El equilibrio de complacer

El equilibrio de complacer

En el día a día resulta complicado llegar a todos los objetivos que uno mismo se marca. Sin embargo, es aún más difícil aún hacer que nuestras necesidades sean compatibles con lo que los demás nos exigen constantemente. Es decir, ofrecer esa versión de nosotros mismos que los demás esperan.

Cuesta mucho agradar a todo el mundo, de igual manera complacer a todos es una decisión difícil de tomar.

Está claro que estar ahí para apoyar a los demás es positivo, pero en ocasiones, interiorizamos tanto esa dinámica de complacer a todo el mundo que terminamos sacrificando buena parte de nuestras vidas con tal de hacer que otros se sientan un poco más cómodos. Saber establecer un equilibrio entre lo que se da y lo que se recibe es más complicado de lo que parece.

Por tal razón cuando ponemos en balanza la justicia y la verdad, nos cuesta poder ponernos de un lado o del otro. Ya que hambas son necesarias para poder tener contento a todos.

Hay gente que se la pasa tratando de caerle bien a todo el mundo complaciendolos; pero llegará el día en que tendrá que ser equilibrado para tomar una decisión justa, ya que si no hace el resultado es sufrir mucho.

La inclinación por alguien más que otro es difícil; más para un padre que ama a sus hijos, ya que todos para el tienen un peso de amor.

muy importante, por tal razón hay veces cuesta tomar decisiones justas e equilbradas para otorgarles las bendiciones.

El mayor ejemplo de esto es DIOS, quien da el aire a buenos y malos, ya que nos ama como su mayor creación. Y siempre nos da la oportunidad a nosotros de arrepentírnos de nuestra malas acciones, para poner una justa balanza he equilibrada.
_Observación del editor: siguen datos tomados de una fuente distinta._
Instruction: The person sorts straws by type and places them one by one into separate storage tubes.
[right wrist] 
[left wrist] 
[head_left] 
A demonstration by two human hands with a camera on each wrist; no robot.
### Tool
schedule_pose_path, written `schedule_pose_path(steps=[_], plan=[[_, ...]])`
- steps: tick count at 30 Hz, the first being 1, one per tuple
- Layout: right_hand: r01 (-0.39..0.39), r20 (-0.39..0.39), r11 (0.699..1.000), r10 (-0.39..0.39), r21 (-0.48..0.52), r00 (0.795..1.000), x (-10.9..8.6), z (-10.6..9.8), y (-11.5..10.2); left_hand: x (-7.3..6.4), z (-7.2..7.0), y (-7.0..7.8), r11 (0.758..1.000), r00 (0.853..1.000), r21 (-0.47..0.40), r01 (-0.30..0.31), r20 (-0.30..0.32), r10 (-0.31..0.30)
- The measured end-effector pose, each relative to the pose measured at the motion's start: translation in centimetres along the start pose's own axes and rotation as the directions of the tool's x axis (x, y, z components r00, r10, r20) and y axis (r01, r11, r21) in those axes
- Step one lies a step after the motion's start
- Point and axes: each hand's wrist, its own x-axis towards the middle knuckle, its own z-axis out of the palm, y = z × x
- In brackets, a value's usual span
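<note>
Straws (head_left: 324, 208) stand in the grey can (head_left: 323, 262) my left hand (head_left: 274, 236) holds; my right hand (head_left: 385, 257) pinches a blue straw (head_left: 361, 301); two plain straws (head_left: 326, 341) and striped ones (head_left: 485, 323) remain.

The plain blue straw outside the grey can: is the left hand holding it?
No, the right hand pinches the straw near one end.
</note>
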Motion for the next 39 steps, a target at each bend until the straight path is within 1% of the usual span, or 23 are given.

El amor inagotable y la verdad se encontraron;     ¡la justicia y la paz se besaron!

La verdad brota desde la tierra, y la justicia sonríe desde los cielos.

Sí, el Señor derrama sus bendiciones, y nuestra tierra dará una abundante cosecha.

La justicia va delante de él como un heraldo, preparando el camino para sus pasos. (Salmos 85:10-13).

Hace mucho, había un Padre y sus dos Hijas. A una de ellas la casó con un Agricultor y a su otra Hija, la casó con un fabricante de Ladrillos.

Tiempo después, el Padre fue a visitar a su hija casada con el Agricultor. Cuando llegó, se acercó a ella y le preguntó: 

«Hija mía, ¿cómo está tu vida con tu Esposo?»

«Me va muy bien Padre…» – Respondió su Hija – «Llueve todos los días y las plantas tiene siempre suficiente agua.»

Tras estar con su hija, el Padre se fue a visitar a su otra Hija. Cuando llegó y estuvo cómodo, le preguntó cómo le iba. Ella respondió:

«Estoy bien querido Padre. Me va bien a mi y a mi esposo y no tenemos quejas. Solamente desearía algo en especial: Que no llueva mucho y que esté brillante el clima. Así nuestros ladrillos se secarían y endurecerán más rápido.»

El Padre se puso a pensar y se decía:

«Una de mis Hijas desea lluvia, y la otra desea un clima cálido y seco. ¿A cual de las dos le deseo mis mejores deseos?»

Reflexión. No trates de complacer y quedar bien con todo el mundo. Se justo y equilibrado, para que reine la paz dentro de ti.

Palabras de Jesucristo. »Han oído la ley que dice: “Ama a tu prójimo” y odia a tu enemigo.

Pero yo digo: ¡ama a tus enemigos! ¡Ora por los que te persiguen!

De esa manera, estarás actuando como verdadero hijo de tu Padre que está en el cielo. Pues él da la luz de su sol tanto a los malos como a los buenos y envía la lluvia sobre los justos y los injustos por igual.

Si solo amas a quienes te aman, ¿qué recompensa hay por eso? Hasta los corruptos cobradores de impuestos hacen lo mismo.

Si eres amable solo con tus amigos, ¿en qué te diferencias de cualquier otro? Hasta los paganos hacen lo mismo.

Pero tú debes ser perfecto, así como tu Padre en el cielo es perfecto. (Mateo 5:43-48).

Tiempo de Pensar. Cuando somos equilibrados y justos, comprenderemos la verdadera complaciensia.

Que es buscar el espacio entre el amor y la justicia.

Oración. Oh DIOS poderoso. Ayúdame a tener un equilibrio lleno de justicia y verdad, para no inclinarme a ver a alguien más que otro. Ya que la ley del amor nos hace ver lo bueno y lo malo de los demás, para aprender a ser perfecto he equilibrados, cuando tengamos que aprender a complacer. Amén.